Work instructions — Of the entries below, return only those lines from the line with "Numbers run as" to the line with "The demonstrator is", exactly, both included.

::::

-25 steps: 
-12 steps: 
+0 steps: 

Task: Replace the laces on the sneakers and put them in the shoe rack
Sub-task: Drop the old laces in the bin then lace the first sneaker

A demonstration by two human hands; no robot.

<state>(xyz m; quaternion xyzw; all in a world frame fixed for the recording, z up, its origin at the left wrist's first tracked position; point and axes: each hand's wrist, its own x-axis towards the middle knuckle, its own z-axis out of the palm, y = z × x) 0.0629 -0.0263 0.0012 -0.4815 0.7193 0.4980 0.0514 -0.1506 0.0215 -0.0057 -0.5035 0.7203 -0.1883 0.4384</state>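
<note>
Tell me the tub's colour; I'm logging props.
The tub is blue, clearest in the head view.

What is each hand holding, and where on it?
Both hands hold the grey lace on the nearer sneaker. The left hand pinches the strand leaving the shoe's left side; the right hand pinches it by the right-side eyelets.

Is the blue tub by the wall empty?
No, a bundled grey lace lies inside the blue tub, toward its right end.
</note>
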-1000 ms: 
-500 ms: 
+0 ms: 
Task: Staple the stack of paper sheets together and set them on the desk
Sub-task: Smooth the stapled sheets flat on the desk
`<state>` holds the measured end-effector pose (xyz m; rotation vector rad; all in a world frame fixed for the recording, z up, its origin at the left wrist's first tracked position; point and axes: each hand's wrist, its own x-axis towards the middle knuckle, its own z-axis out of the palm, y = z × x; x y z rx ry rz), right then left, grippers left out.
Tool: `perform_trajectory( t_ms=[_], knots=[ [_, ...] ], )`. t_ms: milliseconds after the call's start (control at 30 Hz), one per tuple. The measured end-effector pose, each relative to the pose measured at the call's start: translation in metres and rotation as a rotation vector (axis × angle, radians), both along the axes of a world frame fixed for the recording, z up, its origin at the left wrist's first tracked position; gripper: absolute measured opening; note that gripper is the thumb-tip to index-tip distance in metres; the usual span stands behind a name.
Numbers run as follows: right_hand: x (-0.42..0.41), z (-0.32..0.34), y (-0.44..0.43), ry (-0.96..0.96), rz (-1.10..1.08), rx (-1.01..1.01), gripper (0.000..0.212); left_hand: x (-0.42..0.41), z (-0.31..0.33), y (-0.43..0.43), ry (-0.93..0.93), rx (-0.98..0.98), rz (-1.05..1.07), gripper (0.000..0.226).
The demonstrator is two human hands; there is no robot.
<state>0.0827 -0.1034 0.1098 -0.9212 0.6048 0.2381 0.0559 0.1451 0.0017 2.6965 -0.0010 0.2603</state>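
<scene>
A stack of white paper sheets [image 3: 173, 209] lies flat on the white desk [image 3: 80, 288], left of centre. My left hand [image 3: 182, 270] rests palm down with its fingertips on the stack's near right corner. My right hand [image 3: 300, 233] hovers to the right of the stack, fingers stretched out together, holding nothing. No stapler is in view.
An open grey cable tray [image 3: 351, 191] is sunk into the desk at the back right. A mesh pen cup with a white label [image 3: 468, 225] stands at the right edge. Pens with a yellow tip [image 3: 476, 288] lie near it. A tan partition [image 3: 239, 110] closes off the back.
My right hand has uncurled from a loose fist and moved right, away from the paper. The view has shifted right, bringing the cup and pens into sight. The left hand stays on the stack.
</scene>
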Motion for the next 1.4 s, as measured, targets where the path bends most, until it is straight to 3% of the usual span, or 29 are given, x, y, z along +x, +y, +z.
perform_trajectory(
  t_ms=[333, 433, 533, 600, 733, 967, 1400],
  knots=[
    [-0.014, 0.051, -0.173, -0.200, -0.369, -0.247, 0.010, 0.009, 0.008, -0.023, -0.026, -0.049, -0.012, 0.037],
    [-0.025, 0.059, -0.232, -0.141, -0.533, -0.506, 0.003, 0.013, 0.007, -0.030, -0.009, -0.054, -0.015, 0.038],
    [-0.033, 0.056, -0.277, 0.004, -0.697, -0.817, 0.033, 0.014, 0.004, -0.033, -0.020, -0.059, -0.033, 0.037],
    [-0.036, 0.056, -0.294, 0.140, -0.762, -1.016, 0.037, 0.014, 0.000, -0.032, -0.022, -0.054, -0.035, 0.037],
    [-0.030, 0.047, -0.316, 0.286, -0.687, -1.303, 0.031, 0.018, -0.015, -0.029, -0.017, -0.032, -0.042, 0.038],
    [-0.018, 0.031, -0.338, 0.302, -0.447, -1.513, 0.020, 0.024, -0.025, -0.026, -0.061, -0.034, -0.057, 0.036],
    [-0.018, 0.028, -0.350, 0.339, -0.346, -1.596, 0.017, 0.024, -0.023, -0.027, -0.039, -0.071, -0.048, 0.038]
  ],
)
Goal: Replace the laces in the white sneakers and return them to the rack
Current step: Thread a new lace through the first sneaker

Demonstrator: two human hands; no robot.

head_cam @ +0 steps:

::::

Solved problem —
Numbers run as follows: right_hand: x (-0.42..0.41), z (-0.32..0.34), y (-0.44..0.43), ry (-0.96..0.96), rz (-1.10..1.08), rx (-1.01..1.01), gripper (0.000..0.212); left_hand: x (-0.42..0.41), z (-0.31..0.33), y (-0.43..0.43), ry (-0.93..0.93), rx (-0.98..0.98), rz (-1.05..1.07), gripper (0.000..0.226).
The demonstrator is two human hands; there is no robot.

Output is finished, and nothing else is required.